Word for word, write the lines below out again, with no pictures.

Data shown:
Content starts

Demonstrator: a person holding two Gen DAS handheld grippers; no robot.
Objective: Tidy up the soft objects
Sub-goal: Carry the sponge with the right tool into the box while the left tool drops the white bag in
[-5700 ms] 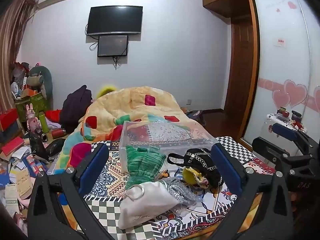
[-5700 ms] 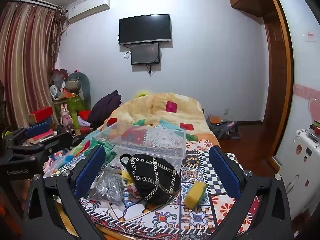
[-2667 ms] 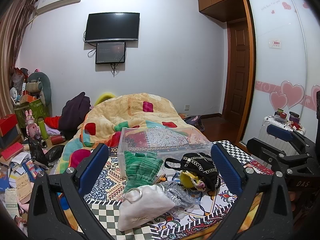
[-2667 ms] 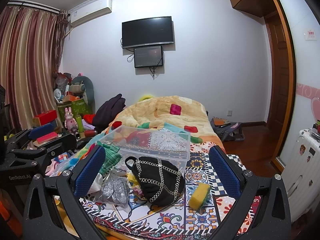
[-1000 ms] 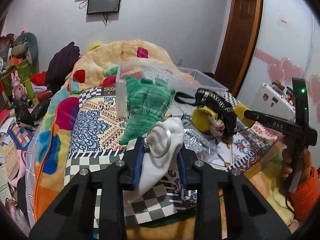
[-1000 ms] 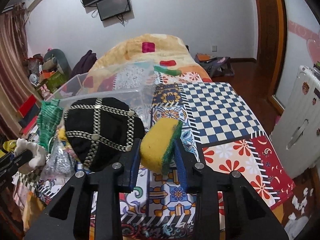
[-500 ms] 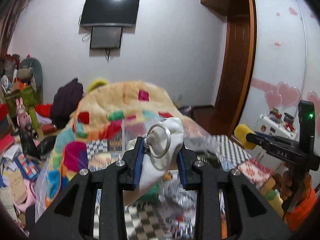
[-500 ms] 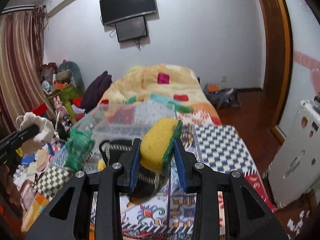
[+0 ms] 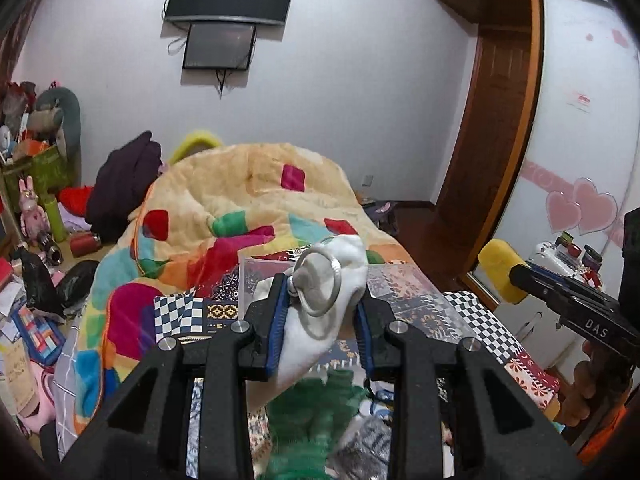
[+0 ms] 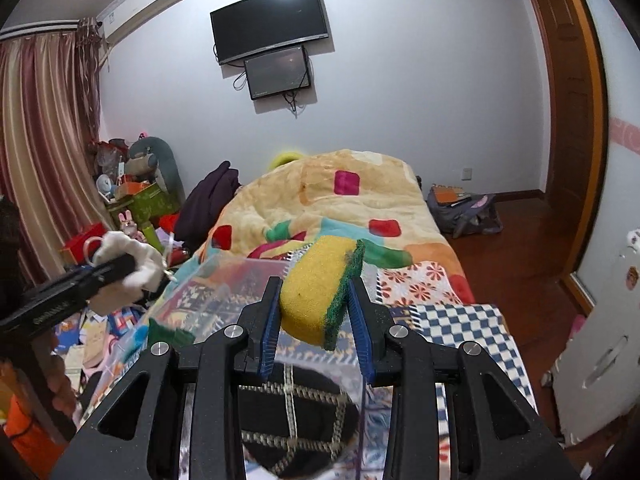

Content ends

Output of the task:
Demonstrator: a person holding two Gen DAS handheld grippers; no robot.
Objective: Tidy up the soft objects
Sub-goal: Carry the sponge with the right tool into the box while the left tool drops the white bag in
[-5700 ms] 
[-5700 ms] 
[-2667 ms] 
[-2667 ms] 
[-1000 ms] 
[-1000 ms] 
[-500 ms] 
[-500 ms] 
[+0 ms] 
[+0 ms] 

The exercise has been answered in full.